» **What you need to do**:
In full and without alteration, copy the listing.

» **Supplied information**:
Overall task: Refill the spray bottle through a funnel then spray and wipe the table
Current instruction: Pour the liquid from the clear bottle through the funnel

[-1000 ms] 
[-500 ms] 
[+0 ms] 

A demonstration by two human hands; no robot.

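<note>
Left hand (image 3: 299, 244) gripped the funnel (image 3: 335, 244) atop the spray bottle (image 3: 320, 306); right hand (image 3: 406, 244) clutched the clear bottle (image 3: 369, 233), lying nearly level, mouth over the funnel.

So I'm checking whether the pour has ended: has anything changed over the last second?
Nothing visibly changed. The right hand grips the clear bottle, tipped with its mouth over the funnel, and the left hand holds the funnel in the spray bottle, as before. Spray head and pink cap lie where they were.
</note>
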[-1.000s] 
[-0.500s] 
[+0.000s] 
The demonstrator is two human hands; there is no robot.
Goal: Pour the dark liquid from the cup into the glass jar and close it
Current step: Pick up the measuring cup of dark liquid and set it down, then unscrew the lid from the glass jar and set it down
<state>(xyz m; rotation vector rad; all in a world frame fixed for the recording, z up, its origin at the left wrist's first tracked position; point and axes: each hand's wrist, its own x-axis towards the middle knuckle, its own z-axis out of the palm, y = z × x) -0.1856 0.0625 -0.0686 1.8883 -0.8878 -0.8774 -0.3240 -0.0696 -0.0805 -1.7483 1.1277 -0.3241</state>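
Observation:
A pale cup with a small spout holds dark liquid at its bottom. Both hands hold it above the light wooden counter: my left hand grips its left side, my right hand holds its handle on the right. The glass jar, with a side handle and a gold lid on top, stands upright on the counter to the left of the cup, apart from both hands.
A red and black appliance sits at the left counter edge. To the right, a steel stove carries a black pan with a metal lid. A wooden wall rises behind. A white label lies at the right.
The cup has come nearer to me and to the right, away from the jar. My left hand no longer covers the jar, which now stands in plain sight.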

» **Task response**:
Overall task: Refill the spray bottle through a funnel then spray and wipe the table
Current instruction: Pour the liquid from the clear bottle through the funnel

[-1000 ms] 
[-500 ms] 
[+0 ms] 

A demonstration by two human hands; no robot.

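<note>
Left hand (image 3: 299, 244) gripped the funnel (image 3: 335, 244) atop the spray bottle (image 3: 320, 306); right hand (image 3: 406, 244) clutched the clear bottle (image 3: 369, 233), lying nearly level, mouth over the funnel.

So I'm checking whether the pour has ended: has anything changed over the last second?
Nothing visibly changed. The right hand grips the clear bottle, tipped with its mouth over the funnel, and the left hand holds the funnel in the spray bottle, as before. Spray head and pink cap lie where they were.
</note>
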[-1.000s] 
[-0.500s] 
[+0.000s] 
The demonstrator is two human hands; there is no robot.
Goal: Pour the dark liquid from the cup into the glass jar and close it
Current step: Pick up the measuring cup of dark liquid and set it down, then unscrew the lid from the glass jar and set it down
<state>(xyz m; rotation vector rad; all in a world frame fixed for the recording, z up, its origin at the left wrist's first tracked position; point and axes: each hand's wrist, its own x-axis towards the middle knuckle, its own z-axis out of the palm, y = z × x) -0.1856 0.0625 -0.0686 1.8883 -0.8878 -0.8774 -0.3240 -0.0696 -0.0805 -1.7483 1.1277 -0.3241</state>
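Observation:
A pale cup with a small spout holds dark liquid at its bottom. Both hands hold it above the light wooden counter: my left hand grips its left side, my right hand holds its handle on the right. The glass jar, with a side handle and a gold lid on top, stands upright on the counter to the left of the cup, apart from both hands.
A red and black appliance sits at the left counter edge. To the right, a steel stove carries a black pan with a metal lid. A wooden wall rises behind. A white label lies at the right.
The cup has come nearer to me and to the right, away from the jar. My left hand no longer covers the jar, which now stands in plain sight.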

No other output is needed; the exercise is complete.